▶ _Exercise data_:

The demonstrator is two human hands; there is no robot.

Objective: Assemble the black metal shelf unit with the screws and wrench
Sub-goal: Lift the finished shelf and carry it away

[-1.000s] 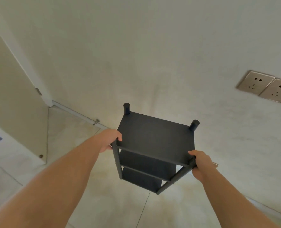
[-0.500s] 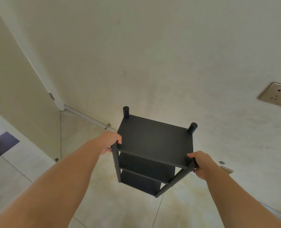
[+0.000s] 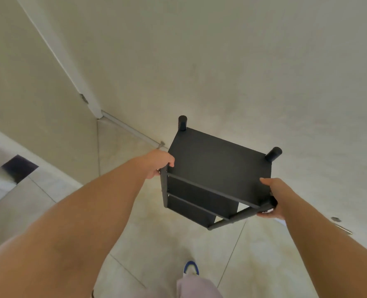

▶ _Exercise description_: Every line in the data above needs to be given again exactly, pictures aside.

▶ _Answer box_:
The demonstrator is two human hands; there is no robot.

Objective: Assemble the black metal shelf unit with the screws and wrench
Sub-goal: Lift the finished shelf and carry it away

[-1.000s] 
[-0.500s] 
[+0.000s] 

The answer given is complete.